Today I found a major shortcoming of CodeIgniter. Basically, in a project I’m working on, there were a bunch of different things that a User could add to their account that would need to be approved by an AdminUser before they would appear. For fairness and ease of use, I wanted to have a page on the admin panel which listed all the items awaiting approval, with the oldest submission first, with buttons to approve them.

However, the things that might be awaiting approval are all totally different types of objects. They each need treating rather differently when they are approved.

Of course I could start writing huge staircases of if statements, but this sort of thing encourages tight coupling.

What’s Coupling?

Coupling is the relationship between classes.

In Object Oriented Programming, we may describe a “tightly coupled” system, in which classes heavily rely on “knowing” details about many other classes in the system. This is undesirable.

Programmers should aim to have a system which is “loosely coupled”, so that we can update parts of the system without disastrous knock-on effect to other parts.

I decided the best solution was to create an interface which described the methods I needed these “approvable” objects to implement – things like getting the date they were submitted for approval for that oldest-first list on the admin, approving them, un-approving them, and checking if they are approved. This would mean the classes carrying out the approving logic wouldn’t need to know details about how these items were implemented.

But working within CodeIgniter, it quickly became clear that this was going to be more than a little bit of a pain. There was no native way to load interfaces. I tried autoloading it as a library and as a model, but of course CodeIgniter wants to initialize an instance of the class, which can’t be done with an interface, so it fails.
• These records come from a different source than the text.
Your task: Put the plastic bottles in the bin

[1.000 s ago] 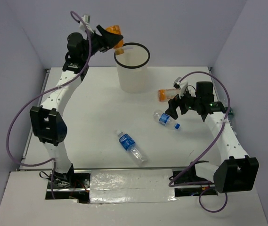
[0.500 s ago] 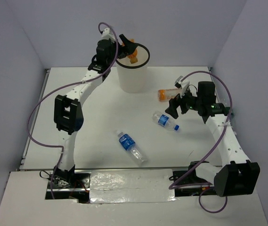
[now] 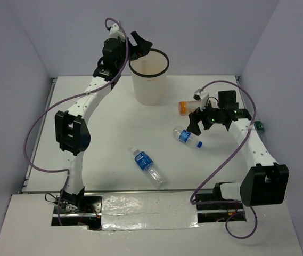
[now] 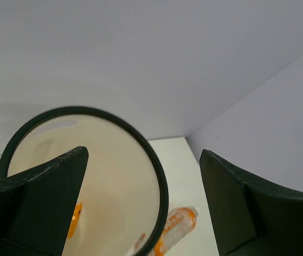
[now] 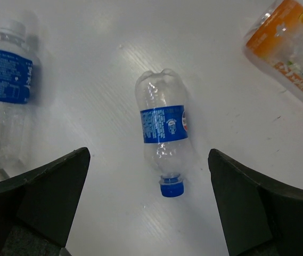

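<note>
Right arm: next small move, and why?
Probably lower the right gripper straight down over the blue-capped bottle: its jaws stand open, and the bottle lies untouched on the table, framed between them in the wrist view.

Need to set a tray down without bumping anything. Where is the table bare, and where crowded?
Bare: the table stretch bordered by the left arm, the bin and the near clear bottle. Crowded: right of the bin, where the orange bottle, a second clear bottle and the right arm's open jaws sit close together.
</note>
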### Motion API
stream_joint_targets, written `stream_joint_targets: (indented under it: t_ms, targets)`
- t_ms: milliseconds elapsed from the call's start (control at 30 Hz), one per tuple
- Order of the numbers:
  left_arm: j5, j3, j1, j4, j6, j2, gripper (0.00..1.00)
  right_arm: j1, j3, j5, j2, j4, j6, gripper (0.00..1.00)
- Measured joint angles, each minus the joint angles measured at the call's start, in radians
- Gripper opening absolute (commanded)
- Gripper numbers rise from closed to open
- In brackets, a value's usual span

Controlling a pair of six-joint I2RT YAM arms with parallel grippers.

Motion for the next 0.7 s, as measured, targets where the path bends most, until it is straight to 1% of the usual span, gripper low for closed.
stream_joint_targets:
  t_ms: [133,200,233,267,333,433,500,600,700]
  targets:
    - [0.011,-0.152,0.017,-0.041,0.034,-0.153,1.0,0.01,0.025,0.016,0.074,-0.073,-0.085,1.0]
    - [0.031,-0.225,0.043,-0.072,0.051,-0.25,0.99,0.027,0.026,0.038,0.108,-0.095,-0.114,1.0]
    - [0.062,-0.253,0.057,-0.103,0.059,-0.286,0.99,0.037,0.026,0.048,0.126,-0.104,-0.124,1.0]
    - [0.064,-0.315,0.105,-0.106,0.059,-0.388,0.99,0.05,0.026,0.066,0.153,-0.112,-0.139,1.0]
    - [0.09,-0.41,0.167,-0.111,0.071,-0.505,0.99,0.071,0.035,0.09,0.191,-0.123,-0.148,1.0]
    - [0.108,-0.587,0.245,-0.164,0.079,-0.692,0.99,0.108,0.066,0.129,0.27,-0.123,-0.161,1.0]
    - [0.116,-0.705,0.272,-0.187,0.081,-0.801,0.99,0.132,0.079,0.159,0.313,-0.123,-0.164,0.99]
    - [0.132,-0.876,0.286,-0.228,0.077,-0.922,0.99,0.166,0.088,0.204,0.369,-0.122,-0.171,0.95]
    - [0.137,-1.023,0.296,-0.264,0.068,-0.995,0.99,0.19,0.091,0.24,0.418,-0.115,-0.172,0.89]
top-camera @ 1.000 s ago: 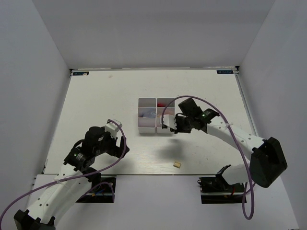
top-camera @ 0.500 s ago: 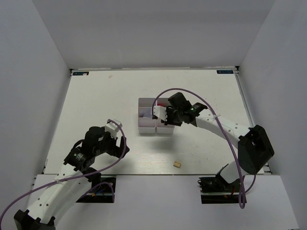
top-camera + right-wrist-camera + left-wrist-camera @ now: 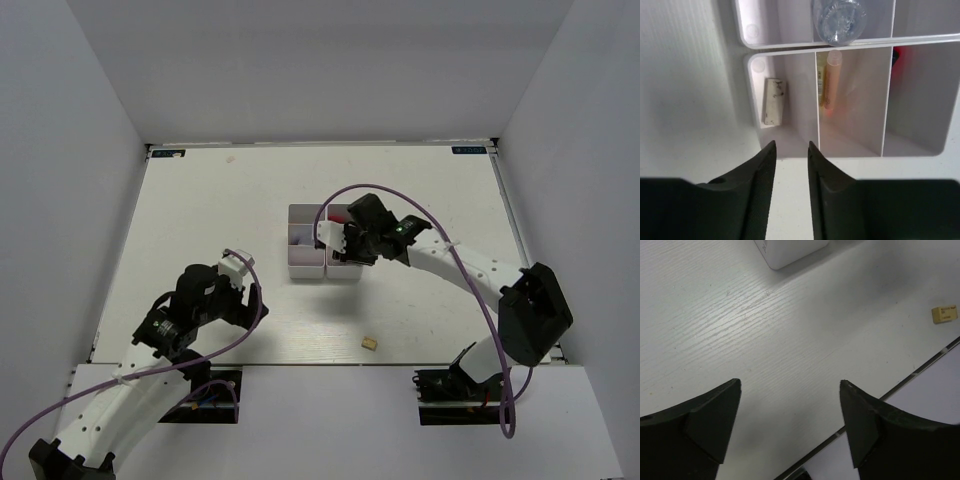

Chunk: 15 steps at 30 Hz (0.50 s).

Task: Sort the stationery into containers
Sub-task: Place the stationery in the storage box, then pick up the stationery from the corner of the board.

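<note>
We are eyeing the tan eraser block [image 3: 370, 343], lying on the tabletop [image 3: 220, 200] near its front edge, long axis roughly 9 to 3. It is sitting at 5 o'clock from the right hand [image 3: 333, 240], the nearer one, narrowly apart and empty over the white tray [image 3: 345, 272]. The left hand [image 3: 238, 268] is gaping wide, empty. Nothing is crowding the block.

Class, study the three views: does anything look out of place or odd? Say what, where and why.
A small tan block lies alone on the table near its front edge, apart from the two white trays, while other items like the orange pen sit in compartments. It looks left unsorted. Nothing seems spilled or damaged.
</note>
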Each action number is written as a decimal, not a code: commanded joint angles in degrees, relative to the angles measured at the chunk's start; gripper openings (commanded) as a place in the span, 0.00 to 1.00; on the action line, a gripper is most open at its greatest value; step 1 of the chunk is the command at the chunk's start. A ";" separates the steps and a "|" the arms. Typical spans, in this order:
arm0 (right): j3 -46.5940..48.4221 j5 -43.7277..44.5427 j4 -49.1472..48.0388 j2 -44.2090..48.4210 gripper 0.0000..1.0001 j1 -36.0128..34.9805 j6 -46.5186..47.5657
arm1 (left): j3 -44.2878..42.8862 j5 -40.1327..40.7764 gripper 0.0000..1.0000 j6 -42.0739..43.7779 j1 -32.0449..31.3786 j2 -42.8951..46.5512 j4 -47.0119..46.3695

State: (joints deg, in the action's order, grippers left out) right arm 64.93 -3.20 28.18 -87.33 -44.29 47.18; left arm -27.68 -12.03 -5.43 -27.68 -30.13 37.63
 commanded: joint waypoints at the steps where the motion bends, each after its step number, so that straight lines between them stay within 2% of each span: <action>1: 2.39 -2.32 1.07 5.31 0.32 -0.09 -3.83 | -0.18 -0.54 0.86 -0.10 0.35 0.16 -0.71; 2: 2.31 -3.99 1.87 6.37 0.00 0.08 -4.63 | -0.44 -0.54 0.78 -0.11 0.26 -0.01 -0.54; 3: 1.53 -4.70 2.74 7.08 0.00 0.17 -6.90 | -0.62 -0.62 0.58 -0.11 0.17 -0.71 -0.28; 5: 0.12 -9.68 5.37 9.96 0.00 0.09 -9.29 | -1.32 -0.62 0.34 -0.02 0.17 -1.85 0.16; 6: -2.50 -10.76 6.26 10.59 0.00 0.08 -10.52 | -1.32 -0.28 0.17 -0.10 0.26 -1.95 0.43; 7: -3.39 -12.16 8.10 10.86 0.00 0.08 -12.27 | -1.41 -0.45 0.12 -0.28 0.26 -2.21 0.60; 8: -4.36 -15.40 9.85 11.56 0.12 0.08 -13.16 | -1.58 -0.01 0.11 -0.37 0.26 -2.39 0.78; 9: -6.72 -15.87 11.44 11.57 0.47 0.08 -15.51 | -1.59 -0.01 0.15 -0.37 0.26 -2.30 0.69; 11: -7.53 -20.23 17.04 10.08 0.57 -0.35 -16.06 | -1.41 0.52 0.38 -0.63 0.26 -2.13 0.61; 12: -9.97 -21.13 17.51 9.90 0.63 -0.18 -17.89 | -1.32 0.95 0.57 -0.72 0.26 -1.95 0.52; 14: -12.79 -21.24 16.56 9.20 0.63 -0.44 -18.87 | -1.15 1.13 0.71 -0.63 0.26 -1.69 0.43; 15: -14.72 -20.19 15.86 9.19 0.63 -0.97 -20.97 | -1.15 0.87 0.73 -0.63 0.17 -1.69 0.26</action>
State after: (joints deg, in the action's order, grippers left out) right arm 53.95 -19.92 39.66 -77.41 -44.49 31.68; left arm -27.68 -11.38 -5.89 -27.64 -32.38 38.17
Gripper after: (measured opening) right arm 0.627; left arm 0.717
I considered hacking the CodeIgniter core, but that’s not ideal because it makes it difficult to update the framework. So, I extended the core instead. This is done by simply adding a file called MY_Loader.php under /application/core with contents like this:


<?php
class MY_Loader extends CI_Loader
{
/**
* List of paths to load interfaces from
*
* @var array
* @access protected
*/
protected $_ci_interface_paths = array();
function __construct()
{
parent::__construct();
//we do all the standard Loader construction, then also set up the acceptable places to look for interfaces
$this->_ci_interface_paths = array(APPPATH, BASEPATH);
}

public function initialize()
{
parent::initialize();
// After the parent is initialized, we load the autoload config
if (defined('ENVIRONMENT') AND file_exists(APPPATH.'config/'.ENVIRONMENT.'/autoload.php'))
{
include(APPPATH.'config/'.ENVIRONMENT.'/autoload.php');
}
else
{
include(APPPATH.'config/autoload.php');
}
// and if $autoload['interface'] is in the config, load each one
if (isset($autoload['interface']))
{
foreach($autoload['interface'] as $interface)
$this->iface($interface);
}
}

/**
* Load an interface from /application/interfaces
*
* @param $interface string The interface name
* @return CI_Loader for chaining */
public function iface($interface = '')
{
$class = str_replace('.php', '', trim($interface, '/'));

// Was the path included with the interface name?
// We look for a slash to determine this
$subdir = '';
if (($last_slash = strrpos($class, '/')) !== FALSE)
{
// Extract the path
$subdir = substr($class, 0, $last_slash + 1);

// Get the filename from the path
$class = substr($class, $last_slash + 1);
}
// Look for the interface path and include it
$is_duplicate = FALSE;
foreach ($this->_ci_interface_paths as $path)
{
$filepath = $path.'interfaces/'.$subdir.$class.'.php';

// Does the file exist? No? Try the remaining paths
if ( ! file_exists($filepath))
{
continue;
}

include_once($filepath);
$this->_ci_loaded_files[] = $filepath;
return $this;
}
}
}
/* End of file MY_Loader.php */
/* Location: ./application/core/MY_Loader.php */

See the comments for details on how that works. I put my interface Approvable in a file called approvable.php under /application/interfaces

Then I added the following to my /application/config/autoload.php file:

$autoload['interface'] = array('approvable');

And presto, CodeIgniter was loading my custom interfaces the same way it loaded models and libraries.